Cultures can clash and communication lines can get crossed when consolidation companies hit the acquisition trail

By Bill Wade -- Industrial Distribution, 2/1/2000

The basic premise couldn't be any simpler. Take a highly fragmented industry -- like industrial distribution -- facing technological change, customer upheaval or chronic financing difficulties. Add in a few well-healed foreign firms or, worse, a couple of previously unknown competitors from "outside the business." Since the industry leaders are probably family-run businesses with limited succession strategies, the next step to protect profit and continue growth is clear: consolidate.

It can't miss. The new company will start out life with the best of everything -- smart, entrepreneurial ex-owners as key managers; freshly infused capital from public or private equity funds; and savvy top management eager to reap the "low hanging fruit" by combining back offices, systems, inventory, purchasing power and expanded customer contact. Regional, national or even multi-national market dominance can be achieved from day one.

Why then do consolidations -- also variously referred to as rollups, buys-ups, build-ups or "poofs" -- seem to be faring so poorly in the public markets? Is the recent stock price track record of these companies simply reflective of a couple of widely publicized problem cases (Waste Management, Republic Industries, Corporate Express, Physicians Resource Group, etc.) or is there a special set of management hurdles facing these hybrid corporate structures?
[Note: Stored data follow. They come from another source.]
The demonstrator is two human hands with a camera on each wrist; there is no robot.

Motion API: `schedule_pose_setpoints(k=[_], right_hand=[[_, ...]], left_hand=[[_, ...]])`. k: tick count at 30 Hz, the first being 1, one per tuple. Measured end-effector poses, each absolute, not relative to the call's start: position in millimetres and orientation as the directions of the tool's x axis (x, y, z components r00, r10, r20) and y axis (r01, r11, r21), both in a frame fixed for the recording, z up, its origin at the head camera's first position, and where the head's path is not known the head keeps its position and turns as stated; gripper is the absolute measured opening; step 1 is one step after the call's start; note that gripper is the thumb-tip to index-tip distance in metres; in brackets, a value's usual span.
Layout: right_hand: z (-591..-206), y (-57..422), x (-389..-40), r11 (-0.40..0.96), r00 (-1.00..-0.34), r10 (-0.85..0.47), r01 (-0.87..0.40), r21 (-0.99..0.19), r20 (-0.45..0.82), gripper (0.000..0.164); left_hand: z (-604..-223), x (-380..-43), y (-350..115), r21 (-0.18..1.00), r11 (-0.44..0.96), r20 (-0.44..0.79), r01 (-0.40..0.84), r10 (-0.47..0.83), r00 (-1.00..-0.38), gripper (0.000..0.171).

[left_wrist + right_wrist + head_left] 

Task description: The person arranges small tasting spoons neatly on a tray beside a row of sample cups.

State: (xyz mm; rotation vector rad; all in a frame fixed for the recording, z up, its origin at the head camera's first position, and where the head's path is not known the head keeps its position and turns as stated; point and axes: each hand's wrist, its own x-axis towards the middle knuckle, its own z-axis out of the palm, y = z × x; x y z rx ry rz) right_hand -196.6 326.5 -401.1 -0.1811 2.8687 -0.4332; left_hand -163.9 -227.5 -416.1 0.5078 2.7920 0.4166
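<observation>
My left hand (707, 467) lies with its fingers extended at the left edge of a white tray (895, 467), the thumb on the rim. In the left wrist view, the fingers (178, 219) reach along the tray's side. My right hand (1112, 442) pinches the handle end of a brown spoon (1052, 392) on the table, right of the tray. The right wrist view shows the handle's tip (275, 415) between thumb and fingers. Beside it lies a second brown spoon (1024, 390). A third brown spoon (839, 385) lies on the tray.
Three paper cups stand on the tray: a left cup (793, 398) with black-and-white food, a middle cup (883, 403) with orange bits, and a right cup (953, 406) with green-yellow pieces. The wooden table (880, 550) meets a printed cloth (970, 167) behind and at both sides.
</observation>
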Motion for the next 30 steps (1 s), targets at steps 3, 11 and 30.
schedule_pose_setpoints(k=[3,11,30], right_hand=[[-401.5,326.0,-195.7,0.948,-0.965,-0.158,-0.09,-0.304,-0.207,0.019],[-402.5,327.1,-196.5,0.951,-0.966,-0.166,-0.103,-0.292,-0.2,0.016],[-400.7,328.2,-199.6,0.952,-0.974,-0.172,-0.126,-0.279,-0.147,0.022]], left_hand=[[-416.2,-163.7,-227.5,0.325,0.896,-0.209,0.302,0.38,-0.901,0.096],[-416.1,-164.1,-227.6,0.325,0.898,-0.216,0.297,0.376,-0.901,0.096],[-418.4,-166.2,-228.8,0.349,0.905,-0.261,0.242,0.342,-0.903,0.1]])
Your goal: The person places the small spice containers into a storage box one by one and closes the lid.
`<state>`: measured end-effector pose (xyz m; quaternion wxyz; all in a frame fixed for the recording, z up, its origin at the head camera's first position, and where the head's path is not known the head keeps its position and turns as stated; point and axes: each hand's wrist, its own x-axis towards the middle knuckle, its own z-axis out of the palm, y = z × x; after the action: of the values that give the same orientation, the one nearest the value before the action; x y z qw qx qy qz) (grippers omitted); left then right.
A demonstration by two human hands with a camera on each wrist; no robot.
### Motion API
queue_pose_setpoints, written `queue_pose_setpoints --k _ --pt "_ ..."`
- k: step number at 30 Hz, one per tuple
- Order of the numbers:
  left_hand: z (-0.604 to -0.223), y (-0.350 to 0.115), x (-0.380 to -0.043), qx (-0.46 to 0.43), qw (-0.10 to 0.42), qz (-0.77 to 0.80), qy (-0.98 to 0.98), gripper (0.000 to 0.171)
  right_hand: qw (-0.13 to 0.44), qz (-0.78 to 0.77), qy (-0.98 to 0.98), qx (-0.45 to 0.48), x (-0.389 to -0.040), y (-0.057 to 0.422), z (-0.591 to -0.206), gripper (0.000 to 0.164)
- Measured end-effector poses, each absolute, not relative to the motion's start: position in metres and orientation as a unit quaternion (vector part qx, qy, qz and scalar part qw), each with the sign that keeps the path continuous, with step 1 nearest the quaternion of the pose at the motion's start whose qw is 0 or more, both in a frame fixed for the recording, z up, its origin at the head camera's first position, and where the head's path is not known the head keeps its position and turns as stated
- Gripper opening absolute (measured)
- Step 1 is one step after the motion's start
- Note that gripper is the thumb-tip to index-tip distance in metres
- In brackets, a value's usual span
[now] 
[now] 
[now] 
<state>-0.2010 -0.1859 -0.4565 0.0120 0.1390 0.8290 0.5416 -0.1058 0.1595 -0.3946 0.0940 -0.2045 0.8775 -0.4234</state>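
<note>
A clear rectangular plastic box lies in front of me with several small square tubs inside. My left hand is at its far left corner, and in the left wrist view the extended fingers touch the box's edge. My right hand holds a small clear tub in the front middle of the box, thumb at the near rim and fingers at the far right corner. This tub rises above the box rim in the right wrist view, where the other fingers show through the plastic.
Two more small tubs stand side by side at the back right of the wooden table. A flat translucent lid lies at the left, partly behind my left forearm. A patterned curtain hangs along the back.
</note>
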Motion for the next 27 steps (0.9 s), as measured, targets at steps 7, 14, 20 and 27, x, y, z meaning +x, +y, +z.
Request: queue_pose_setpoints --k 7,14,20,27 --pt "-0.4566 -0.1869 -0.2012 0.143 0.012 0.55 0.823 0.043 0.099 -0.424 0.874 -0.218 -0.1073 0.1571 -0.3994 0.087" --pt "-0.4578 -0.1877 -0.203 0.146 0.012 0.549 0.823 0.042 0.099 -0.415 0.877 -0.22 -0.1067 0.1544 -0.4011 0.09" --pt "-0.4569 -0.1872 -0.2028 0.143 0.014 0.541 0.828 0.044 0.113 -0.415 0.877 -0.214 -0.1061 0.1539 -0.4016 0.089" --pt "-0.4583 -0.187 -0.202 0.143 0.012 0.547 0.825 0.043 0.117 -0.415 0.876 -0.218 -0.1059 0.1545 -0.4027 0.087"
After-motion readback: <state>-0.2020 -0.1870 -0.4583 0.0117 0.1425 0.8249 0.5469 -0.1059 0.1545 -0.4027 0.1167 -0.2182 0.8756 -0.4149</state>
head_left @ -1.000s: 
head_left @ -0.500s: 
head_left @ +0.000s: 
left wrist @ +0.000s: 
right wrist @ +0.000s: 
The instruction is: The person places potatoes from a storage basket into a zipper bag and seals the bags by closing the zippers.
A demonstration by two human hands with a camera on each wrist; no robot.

Indeed, there is. A study of several consolidations, both successful and disastrous, points time and again to common areas of misunderstanding. The key to success seems not to be bound up in valuations, EBITDA or financial engineering. Rather, it boils down to a proposition articulated in a classic Harvard Business Review article by Willard Rockwell, one of the first large-scale consolidators, in 1968: "What you acquire first of all when you buy a company is its people. They are the precious asset than can keep it imaginative, aggressive, inspired, and dynamic. In my view, if you keep this thought well in mind, you will not go wrong." This is certainly true, but employee misunderstanding and mistrust make the nurturing of this asset a real trial.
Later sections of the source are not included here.